Task prompt: Within the entries below, the lines from the one with "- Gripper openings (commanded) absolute" through the one with "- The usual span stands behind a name" are to be set down exactly, both ends kept.

Data supplied:
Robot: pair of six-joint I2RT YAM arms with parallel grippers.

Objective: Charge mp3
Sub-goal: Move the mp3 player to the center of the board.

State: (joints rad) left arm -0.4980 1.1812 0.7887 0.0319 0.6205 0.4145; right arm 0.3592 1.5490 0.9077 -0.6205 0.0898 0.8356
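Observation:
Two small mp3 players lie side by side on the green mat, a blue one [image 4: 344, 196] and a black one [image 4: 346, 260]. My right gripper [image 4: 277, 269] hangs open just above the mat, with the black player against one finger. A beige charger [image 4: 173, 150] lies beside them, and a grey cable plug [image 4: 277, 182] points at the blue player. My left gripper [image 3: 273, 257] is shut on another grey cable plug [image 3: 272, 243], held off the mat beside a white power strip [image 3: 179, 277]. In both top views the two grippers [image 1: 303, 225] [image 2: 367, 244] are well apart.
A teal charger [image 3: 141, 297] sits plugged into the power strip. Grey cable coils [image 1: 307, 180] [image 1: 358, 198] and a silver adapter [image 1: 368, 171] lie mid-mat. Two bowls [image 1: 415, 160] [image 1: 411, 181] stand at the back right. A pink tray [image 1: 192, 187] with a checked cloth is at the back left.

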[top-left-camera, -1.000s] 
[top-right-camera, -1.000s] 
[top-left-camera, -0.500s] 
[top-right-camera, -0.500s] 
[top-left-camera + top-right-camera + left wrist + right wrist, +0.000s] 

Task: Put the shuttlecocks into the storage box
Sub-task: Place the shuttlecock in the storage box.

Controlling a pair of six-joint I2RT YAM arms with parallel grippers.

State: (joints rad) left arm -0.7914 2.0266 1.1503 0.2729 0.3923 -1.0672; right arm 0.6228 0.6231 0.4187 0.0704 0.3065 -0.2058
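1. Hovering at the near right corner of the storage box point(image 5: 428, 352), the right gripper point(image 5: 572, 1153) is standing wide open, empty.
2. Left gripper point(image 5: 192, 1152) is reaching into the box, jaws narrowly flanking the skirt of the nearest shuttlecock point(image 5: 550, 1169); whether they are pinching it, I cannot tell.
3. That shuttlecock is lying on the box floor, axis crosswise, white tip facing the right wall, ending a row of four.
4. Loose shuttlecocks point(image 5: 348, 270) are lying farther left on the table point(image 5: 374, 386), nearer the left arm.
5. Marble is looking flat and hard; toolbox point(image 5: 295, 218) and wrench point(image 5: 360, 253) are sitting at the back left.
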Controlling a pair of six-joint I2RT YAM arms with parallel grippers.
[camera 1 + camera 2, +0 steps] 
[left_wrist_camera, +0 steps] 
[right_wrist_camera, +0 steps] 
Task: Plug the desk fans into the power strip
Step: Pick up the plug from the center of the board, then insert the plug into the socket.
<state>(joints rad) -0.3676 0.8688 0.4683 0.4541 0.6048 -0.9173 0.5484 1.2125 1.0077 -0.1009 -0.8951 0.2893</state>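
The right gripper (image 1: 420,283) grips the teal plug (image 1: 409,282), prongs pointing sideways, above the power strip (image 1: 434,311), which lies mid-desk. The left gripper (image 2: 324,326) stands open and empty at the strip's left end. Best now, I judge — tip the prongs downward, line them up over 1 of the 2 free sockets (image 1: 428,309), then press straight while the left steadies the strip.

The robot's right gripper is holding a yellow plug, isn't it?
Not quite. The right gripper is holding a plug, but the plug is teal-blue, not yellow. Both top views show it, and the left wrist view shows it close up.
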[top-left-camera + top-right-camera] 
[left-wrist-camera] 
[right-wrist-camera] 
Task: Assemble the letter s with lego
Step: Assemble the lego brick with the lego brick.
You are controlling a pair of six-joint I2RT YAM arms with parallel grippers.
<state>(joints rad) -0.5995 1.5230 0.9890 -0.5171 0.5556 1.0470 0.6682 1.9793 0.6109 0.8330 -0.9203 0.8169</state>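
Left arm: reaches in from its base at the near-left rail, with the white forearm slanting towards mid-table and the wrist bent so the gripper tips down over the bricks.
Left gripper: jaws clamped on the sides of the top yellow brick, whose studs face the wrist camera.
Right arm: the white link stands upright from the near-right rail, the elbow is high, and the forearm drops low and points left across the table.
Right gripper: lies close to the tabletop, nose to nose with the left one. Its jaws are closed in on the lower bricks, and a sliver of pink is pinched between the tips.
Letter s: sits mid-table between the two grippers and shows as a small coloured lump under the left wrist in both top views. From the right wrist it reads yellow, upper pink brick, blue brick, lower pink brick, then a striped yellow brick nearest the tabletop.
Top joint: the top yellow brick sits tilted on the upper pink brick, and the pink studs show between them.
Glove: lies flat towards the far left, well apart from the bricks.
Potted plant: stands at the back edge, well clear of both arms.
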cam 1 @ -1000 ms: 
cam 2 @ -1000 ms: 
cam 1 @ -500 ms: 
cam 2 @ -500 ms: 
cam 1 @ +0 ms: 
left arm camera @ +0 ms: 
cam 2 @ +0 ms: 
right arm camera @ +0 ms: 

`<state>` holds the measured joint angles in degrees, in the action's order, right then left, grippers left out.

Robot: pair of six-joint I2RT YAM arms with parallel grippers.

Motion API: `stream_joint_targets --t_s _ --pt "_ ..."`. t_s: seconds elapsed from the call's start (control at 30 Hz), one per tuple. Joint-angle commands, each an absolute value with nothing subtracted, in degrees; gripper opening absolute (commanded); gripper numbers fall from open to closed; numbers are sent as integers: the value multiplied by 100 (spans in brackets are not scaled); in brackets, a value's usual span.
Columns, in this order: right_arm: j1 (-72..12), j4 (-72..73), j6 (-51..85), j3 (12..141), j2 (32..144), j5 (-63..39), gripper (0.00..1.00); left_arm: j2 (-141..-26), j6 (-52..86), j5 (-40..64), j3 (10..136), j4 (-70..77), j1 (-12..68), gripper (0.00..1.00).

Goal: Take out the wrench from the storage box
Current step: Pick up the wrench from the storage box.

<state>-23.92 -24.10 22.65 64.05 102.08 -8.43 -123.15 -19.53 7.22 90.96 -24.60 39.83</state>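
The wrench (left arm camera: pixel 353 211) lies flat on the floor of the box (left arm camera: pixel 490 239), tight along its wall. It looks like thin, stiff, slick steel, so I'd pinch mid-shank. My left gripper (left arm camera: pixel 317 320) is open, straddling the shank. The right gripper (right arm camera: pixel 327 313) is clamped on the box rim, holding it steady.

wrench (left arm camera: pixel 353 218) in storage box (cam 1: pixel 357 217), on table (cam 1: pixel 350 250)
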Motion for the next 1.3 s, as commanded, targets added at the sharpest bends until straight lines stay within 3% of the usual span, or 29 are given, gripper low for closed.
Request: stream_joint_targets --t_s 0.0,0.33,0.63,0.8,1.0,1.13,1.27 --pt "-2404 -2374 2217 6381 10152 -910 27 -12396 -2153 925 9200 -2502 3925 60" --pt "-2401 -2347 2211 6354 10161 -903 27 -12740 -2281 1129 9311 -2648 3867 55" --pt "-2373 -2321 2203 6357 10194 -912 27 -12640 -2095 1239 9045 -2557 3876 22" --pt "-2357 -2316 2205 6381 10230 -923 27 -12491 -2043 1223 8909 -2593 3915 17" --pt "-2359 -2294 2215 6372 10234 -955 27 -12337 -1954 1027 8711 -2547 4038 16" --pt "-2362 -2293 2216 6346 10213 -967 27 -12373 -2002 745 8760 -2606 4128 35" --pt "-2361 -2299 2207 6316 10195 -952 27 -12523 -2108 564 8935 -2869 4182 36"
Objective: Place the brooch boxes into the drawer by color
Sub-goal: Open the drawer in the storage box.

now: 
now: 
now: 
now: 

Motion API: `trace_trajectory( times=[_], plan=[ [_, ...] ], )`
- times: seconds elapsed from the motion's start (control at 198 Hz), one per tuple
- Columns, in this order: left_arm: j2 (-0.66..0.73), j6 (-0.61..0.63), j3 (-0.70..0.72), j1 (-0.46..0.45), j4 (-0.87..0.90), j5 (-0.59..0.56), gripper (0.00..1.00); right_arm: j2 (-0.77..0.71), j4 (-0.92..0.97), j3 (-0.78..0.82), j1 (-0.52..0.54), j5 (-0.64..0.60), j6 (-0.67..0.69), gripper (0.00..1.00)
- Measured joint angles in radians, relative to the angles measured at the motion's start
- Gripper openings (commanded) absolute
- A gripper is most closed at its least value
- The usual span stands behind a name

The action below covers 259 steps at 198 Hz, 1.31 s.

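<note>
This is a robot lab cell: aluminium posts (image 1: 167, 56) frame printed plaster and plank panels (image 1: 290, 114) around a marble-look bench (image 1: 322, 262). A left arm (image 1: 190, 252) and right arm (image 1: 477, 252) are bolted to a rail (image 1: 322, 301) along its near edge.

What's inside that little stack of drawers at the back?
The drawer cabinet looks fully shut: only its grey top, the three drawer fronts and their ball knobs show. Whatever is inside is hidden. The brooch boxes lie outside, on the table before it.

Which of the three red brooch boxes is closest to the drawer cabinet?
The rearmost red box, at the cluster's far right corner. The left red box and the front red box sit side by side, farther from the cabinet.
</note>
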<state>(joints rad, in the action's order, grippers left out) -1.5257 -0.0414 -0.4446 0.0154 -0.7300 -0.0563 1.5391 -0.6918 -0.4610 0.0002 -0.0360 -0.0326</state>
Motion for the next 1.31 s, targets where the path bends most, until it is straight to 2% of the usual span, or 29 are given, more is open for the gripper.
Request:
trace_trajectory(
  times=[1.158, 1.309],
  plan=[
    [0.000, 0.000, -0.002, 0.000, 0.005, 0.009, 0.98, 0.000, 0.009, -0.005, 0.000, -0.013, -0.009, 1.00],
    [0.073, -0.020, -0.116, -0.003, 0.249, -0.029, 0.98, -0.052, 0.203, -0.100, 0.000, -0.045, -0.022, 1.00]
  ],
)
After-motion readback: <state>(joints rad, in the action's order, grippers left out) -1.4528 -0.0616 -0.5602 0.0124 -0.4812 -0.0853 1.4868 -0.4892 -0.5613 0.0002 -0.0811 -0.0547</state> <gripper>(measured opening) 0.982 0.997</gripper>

Solution:
- Gripper openings (commanded) absolute
- A gripper is most closed at its least value
- The usual span stands behind a name

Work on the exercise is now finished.